Суккуба словоблудие не оценила, отвернувшись вновь продолжая увлекательную игру с песком и вглядываясь в водную гладь.
— Не видела, — несколько секунд спустя подтвердила она Димины предположения, — но пока бы ты до этого добрался, я бы состарилась.
Не поджаренный в электрической ванной в кислотном бульоне, довольный ученик облегчённо выдохнул. Экзекуция, кажется, не предвидится. И на радостях у него в голове возник сам собой вопрос:
— А сколько тебе лет? Ты ведь наверняка и так древняя.

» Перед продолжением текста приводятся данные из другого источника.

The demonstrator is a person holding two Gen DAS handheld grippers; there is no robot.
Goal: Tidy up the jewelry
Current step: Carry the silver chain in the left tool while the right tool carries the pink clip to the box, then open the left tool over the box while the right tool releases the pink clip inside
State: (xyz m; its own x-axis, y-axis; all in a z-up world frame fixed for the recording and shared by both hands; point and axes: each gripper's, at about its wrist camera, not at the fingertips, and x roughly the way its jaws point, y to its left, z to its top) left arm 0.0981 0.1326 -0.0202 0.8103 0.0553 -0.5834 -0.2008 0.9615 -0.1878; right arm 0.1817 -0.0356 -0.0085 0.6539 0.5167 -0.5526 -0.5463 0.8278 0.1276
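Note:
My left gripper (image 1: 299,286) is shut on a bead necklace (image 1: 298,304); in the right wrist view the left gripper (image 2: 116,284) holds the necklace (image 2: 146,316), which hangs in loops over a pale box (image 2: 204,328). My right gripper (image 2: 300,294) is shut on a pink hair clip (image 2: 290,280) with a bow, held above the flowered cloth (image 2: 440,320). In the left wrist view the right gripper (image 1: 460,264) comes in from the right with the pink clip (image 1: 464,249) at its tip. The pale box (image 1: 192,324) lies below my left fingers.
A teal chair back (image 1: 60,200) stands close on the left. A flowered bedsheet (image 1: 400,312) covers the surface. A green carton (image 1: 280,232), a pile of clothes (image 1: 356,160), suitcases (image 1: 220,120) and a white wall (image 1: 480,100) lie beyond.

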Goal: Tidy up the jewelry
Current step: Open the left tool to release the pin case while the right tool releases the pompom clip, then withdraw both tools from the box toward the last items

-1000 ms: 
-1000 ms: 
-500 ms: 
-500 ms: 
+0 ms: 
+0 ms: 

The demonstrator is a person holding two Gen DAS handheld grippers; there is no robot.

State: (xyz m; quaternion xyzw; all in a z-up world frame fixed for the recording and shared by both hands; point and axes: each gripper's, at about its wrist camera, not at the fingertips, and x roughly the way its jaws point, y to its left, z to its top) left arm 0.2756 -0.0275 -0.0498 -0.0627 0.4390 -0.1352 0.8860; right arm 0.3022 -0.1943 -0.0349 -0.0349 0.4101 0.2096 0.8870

— Я тебя предупреждала, червь, — неожиданно включив в себе ангельскую сущность, пророкотала Суккуба, — что ты не задаёшь вопросов по моему миру.
Дима аж вздрогнул и инстинктивно сделал шаг назад, но тут же обозлился за свою трусоватость и, ни с того ни с сего не желая прогибаться под эту сверхестественную сущность, принялся изображать из себя храбрую Моську:
— А при чём тут потусторонний мир. Этот вопрос касался исключительно тебя лично. Или у ангелов, как у женщин, интересоваться возрастом неприлично?
Суккуба встала, развернулась к нему и изобразила такую кровожадную улыбку, что Диму аж передёрнуло от омерзения. И он, понимая необратимость очередного возрождения, уже на полном серьёзе обозлился на своенравную училку, сжал кулаки, опустил голову и уставился на ненавистного истязателя исподлобья, изобразив матросика из песни «Врагу не сдаётся наш гордый Варяг».
Дима: — Стреляй, всех не перестреляешь. Насилуй всех не изнасилуешь. Хотя, пожалуй, тут я переборщил. Эта сможет и первое, и второе.
Но, несмотря на откровенное попрошайничество взбучки с перерождением, отродье разврата сквозь улыбку смерти ответило:
— Мне столько же, сколько твоей планете.